[PROBLEM]
Pictures are to be left out. Copy exactly, and only, the lines from the start of the entries below to the line with "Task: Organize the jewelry", both included.

[RECORDS FOR THIS TASK]
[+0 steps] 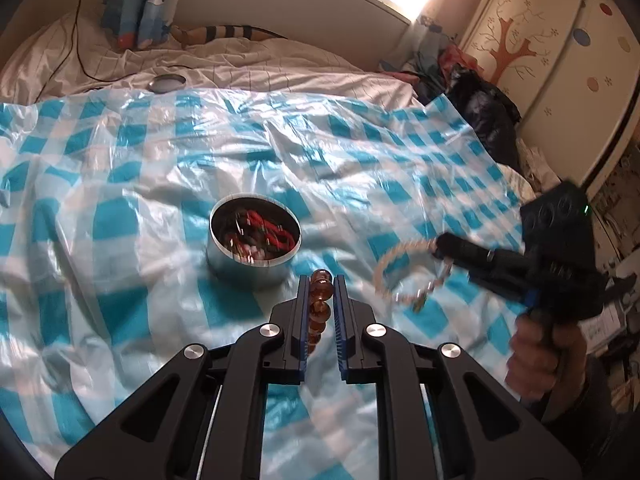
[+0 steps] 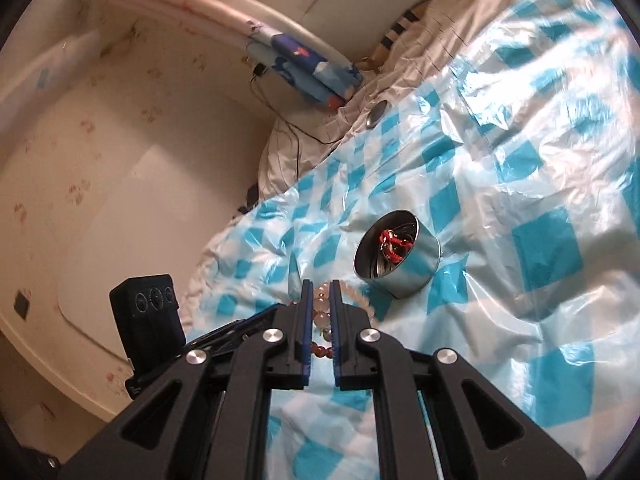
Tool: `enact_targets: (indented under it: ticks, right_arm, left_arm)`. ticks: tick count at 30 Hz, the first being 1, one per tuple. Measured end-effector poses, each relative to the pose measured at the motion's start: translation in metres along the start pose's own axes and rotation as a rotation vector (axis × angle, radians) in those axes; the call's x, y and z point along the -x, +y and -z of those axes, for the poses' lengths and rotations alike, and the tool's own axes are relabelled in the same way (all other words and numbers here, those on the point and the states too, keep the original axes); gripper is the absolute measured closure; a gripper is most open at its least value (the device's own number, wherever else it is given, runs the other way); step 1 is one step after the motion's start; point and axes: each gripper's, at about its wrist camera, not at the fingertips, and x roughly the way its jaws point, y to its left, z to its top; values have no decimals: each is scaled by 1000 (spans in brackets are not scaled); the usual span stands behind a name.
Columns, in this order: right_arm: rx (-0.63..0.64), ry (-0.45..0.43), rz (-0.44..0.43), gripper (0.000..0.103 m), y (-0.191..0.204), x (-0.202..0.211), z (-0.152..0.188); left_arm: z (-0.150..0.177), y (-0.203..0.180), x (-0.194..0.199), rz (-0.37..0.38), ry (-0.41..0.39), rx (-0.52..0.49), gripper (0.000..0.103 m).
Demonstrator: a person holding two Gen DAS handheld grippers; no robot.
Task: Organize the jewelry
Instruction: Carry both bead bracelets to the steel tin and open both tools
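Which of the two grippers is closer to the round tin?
Left. The left gripper, shut on amber beads, hangs just short of the tin. The right gripper, holding a pale bracelet, is further off to the side.

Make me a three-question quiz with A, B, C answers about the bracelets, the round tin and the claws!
1. Where does the round tin sit?
A. On the blue-and-white checked sheet
B. On a wooden shelf
C. On the floor

2. What colour are the beads in the left claw?
A. Green
B. Amber brown
C. Black

3. What is the right claw doing?
A. Open and empty
B. Shut on a spoon
C. Shut on the pale bead bracelet

Answers:
1 A: the checked sheet lies all around the tin.
2 B: the amber bead bracelet shows brown-orange between the left claw's pads.
3 C: pale pinkish beads sit pinched between its pads, and the loop hangs from it in the left view.
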Motion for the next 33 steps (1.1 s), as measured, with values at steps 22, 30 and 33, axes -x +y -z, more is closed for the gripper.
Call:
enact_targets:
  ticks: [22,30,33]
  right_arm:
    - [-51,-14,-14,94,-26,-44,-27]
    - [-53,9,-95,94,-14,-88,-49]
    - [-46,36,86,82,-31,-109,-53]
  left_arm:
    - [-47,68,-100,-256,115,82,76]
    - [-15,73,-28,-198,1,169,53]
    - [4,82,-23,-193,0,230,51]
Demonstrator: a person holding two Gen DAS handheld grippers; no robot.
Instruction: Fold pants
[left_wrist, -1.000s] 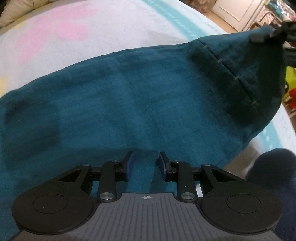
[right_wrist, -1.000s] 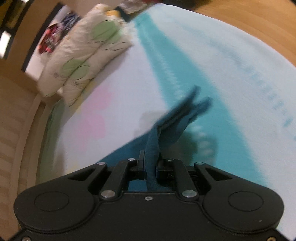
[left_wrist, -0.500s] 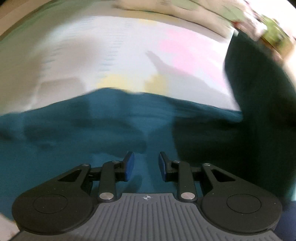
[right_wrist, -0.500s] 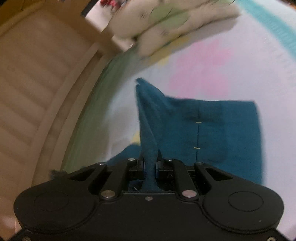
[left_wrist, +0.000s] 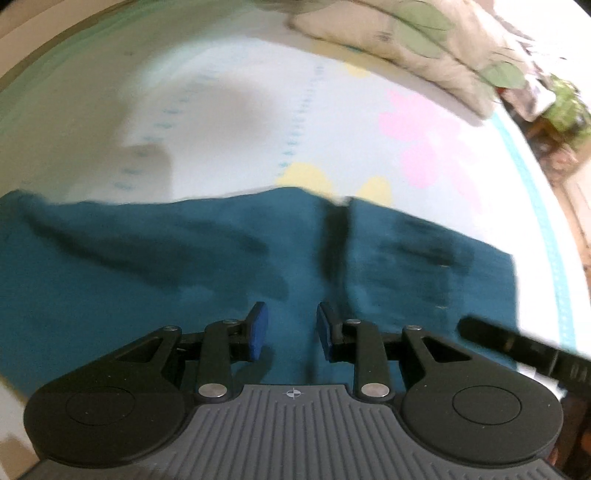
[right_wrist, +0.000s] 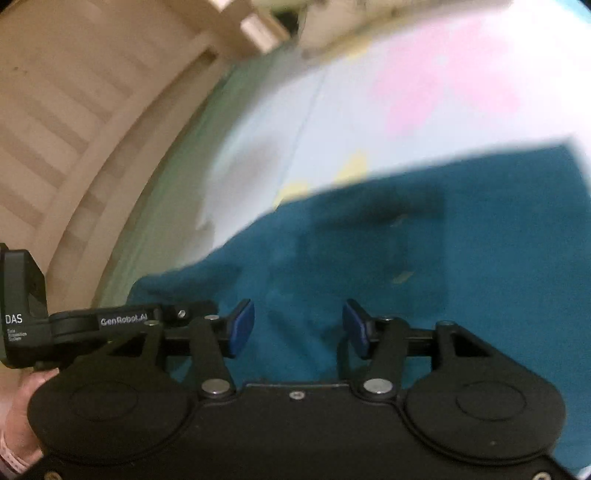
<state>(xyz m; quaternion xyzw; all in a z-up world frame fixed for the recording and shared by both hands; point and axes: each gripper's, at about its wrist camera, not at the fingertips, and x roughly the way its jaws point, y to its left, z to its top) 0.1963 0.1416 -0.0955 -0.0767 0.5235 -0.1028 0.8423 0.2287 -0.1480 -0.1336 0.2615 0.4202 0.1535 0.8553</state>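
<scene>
Pants: teal pants (left_wrist: 207, 266) lie spread across the bed, wrinkled, with a dark crease running up the middle in the left wrist view; small light stitch marks show on the cloth toward the right.
Pants, right wrist view: the same teal cloth (right_wrist: 424, 266) fills the lower right of the frame, its far edge straight against the sheet.
Bed: sheet (left_wrist: 229, 122) white with pink and yellow flower shapes and a teal stripe along one side.
Pillows: leaf-print pillows (left_wrist: 417, 40) at the far edge of the bed, well apart from the pants.
Left tool: left tool (left_wrist: 290, 330) over the pants, blue pads narrowly apart, no cloth pinched between them.
Right tool: right tool (right_wrist: 298, 326) over the pants, jaws opening and standing wide, nothing between the pads.
Other: part of the left tool's body (right_wrist: 74, 325) shows at the left edge of the right wrist view, a hand (right_wrist: 26, 406) beneath it.
Image quality: both views blurred.
</scene>
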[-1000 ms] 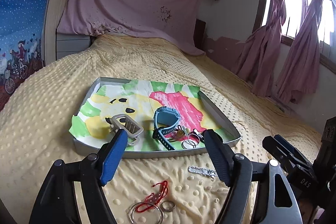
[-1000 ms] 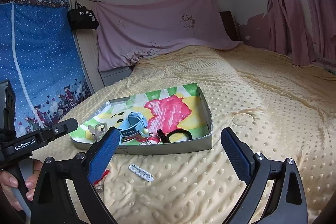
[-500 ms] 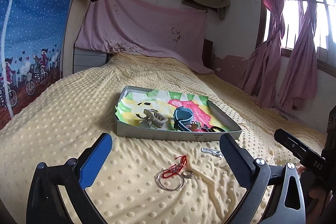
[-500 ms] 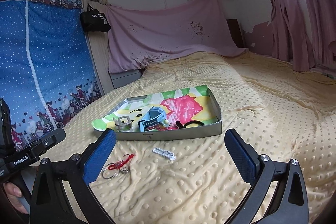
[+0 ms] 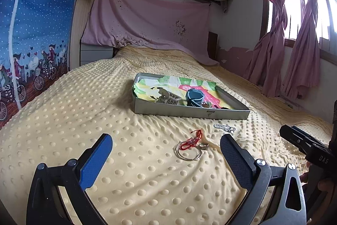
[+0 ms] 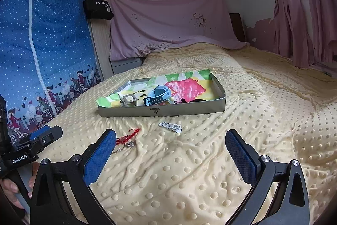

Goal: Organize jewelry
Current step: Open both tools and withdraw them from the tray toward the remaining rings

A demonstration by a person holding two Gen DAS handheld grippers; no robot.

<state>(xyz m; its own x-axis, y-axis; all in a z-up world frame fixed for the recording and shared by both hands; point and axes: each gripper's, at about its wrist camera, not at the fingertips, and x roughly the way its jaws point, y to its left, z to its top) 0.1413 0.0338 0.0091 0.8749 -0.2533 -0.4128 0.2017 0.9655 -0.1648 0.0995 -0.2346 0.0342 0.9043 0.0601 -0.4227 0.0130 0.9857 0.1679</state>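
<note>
A grey tray (image 5: 189, 113) (image 6: 189, 109) with a colourful paper lining sits on the yellow bed. It holds a blue watch (image 5: 194, 97) (image 6: 158, 96), a beige hair clip (image 5: 168, 98) (image 6: 128, 99) and small dark pieces. On the blanket in front lie a red cord (image 5: 194, 138) (image 6: 128, 136), a silver bangle (image 5: 188, 152), a small ring (image 5: 204, 146) (image 6: 130, 144) and a white beaded hair clip (image 5: 224, 128) (image 6: 170, 126). My left gripper (image 5: 166, 158) is open, well back from them. My right gripper (image 6: 170, 156) is open and empty too.
The dotted yellow blanket (image 5: 84, 119) covers the whole bed. A blue patterned wardrobe (image 6: 42, 56) stands on the left, pink curtains (image 5: 294, 56) on the right, a pink sheet (image 6: 168, 28) over the headboard. A hand (image 6: 12, 187) holds the left gripper's handle.
Both grippers have pulled back from the tray and opened wider. The loose jewelry on the blanket now lies farther ahead of the fingers.
</note>
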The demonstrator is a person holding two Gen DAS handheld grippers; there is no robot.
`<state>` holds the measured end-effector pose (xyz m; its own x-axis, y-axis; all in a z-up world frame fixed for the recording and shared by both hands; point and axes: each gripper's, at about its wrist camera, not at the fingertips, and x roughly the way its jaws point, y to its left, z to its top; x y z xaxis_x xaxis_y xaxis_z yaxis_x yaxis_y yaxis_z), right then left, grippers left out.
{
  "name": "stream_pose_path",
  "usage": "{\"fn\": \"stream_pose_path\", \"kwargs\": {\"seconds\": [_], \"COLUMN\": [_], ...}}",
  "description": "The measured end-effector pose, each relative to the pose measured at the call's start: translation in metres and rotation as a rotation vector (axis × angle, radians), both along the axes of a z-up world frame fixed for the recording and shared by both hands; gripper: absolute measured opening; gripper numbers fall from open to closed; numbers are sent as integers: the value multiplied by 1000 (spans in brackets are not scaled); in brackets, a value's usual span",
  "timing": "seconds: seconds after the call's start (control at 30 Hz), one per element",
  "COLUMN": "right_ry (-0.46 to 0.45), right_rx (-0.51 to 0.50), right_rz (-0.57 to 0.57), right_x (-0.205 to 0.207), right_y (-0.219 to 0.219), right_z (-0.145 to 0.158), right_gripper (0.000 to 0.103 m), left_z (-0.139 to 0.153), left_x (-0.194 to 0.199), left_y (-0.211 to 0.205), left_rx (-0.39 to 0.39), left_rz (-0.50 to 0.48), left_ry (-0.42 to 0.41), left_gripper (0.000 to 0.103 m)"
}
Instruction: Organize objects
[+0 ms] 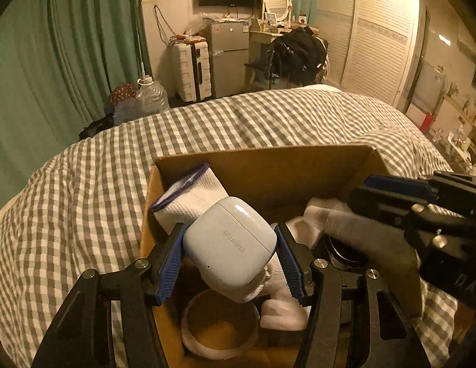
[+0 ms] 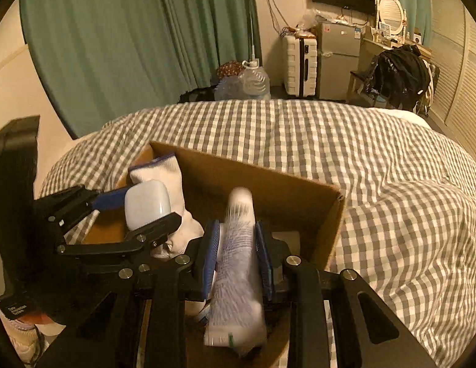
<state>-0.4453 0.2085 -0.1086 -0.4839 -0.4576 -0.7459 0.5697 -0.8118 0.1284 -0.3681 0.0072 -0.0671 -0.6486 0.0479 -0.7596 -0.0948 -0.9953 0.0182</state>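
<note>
Left gripper (image 1: 230, 259), clamped on the white earbud case (image 1: 230, 245) at lower centre over the cardboard box (image 1: 268, 165), and right gripper (image 2: 238, 254), pinching a tube (image 2: 238, 245), are best lowered inside before release.

Left tongs (image 1: 230, 259): black linkage arms, silver round screw heads at pivots, ribbed blue pads on fingers (image 1: 168, 271). Right tongs (image 2: 237, 257): same build, black frame w/ slot cutouts, blue pads. White lettering on black housings, too small to read.
</note>
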Motion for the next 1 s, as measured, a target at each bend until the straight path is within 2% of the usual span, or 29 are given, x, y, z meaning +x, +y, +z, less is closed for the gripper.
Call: {"fn": "stream_pose_path", "kwargs": {"seconds": [0.07, 0.13, 0.17, 0.2, 0.27, 0.4, 0.47, 0.53, 0.67, 0.7, 0.8, 1.0], "right_ry": [7, 16, 23, 36, 59, 131, 193, 243, 344, 369, 440, 562], "right_rx": [-26, -52, -57, -62, -71, -89, -93, -101, -118, -129, -163, -183], "right_rz": [-11, -26, -33, -43, -50, -84, -93, -102, -139, -146, -158, -167], "right_x": [4, 7, 12, 15, 24, 49, 71, 89, 128, 141, 172, 226], "right_y": [5, 10, 10, 13, 17, 29, 36, 41, 54, 59, 71, 87], "right_z": [12, 24, 30, 38, 54, 95, 124, 150, 198, 212, 239, 268], "right_gripper": [25, 39, 42, 44, 45, 52, 54, 63, 72, 78, 93, 100], "left_z": [10, 27, 36, 50, 68, 118, 140, 167, 208, 219, 242, 268], "left_x": [5, 13, 16, 24, 33, 66, 78, 99, 132, 145, 170, 227], "left_y": [-1, 0, 1, 3, 4, 7, 9, 10, 10, 10, 10, 3], "left_rx": [-4, -7, -7, -7, -17, -30, -32, -38, -39, -44, -68, -91], "left_rz": [6, 12, 13, 11, 12, 7, 1, 6, 11, 12, 25, 40], "left_ry": [14, 50, 67, 91, 124, 206, 240, 295, 367, 394, 457, 573], "left_gripper": [63, 70, 74, 79, 84, 85, 89, 93, 97, 99, 101, 103]}}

[WRITTEN SOLUTION]
[+0 steps] 
[+0 steps] 
Tool: `enact_targets: (indented under it: ticks, right_arm, left_arm)`. ticks: tick count at 30 Hz, the first being 1, one per tuple. Measured end-effector poses, each relative to the pose measured at the motion's start: translation in metres along the start pose's own axes and rotation as a rotation vector (axis × angle, radians) in those axes; the call's x, y and z point along the -x, +y and -z of those axes, for the poses' lengths and rotations alike, and the tool's own axes are relabelled in the same way (all other words and numbers here, those on the point and the states too, keep the original axes); gripper is the absolute measured closure; a gripper is most open at its least value (the device's own number, wherever else it is given, runs the other way); step 1 is one step after the motion's start; point and axes: each gripper's, at about its wrist camera, not at the fingertips, and x roughly the way its jaws point, y to its left, z to its top; values have no decimals: each is scaled by 1000 (spans in brackets are not scaled); the usual span stands behind a name.
Columns, in this order: right_arm: rx (-0.63..0.64), ry (-0.45..0.43), rz (-0.44..0.43), gripper (0.000..0.103 m), y (-0.191..0.204), x (-0.202..0.211), z (-0.152..0.188); left_arm: z (-0.150..0.177), y (-0.203..0.180), x (-0.194..0.199), rz (-0.37..0.38), ry (-0.41..0.39), rx (-0.52..0.49), gripper (0.000..0.103 m).
Demonstrator: a person holding two Gen DAS handheld grippers; no robot.
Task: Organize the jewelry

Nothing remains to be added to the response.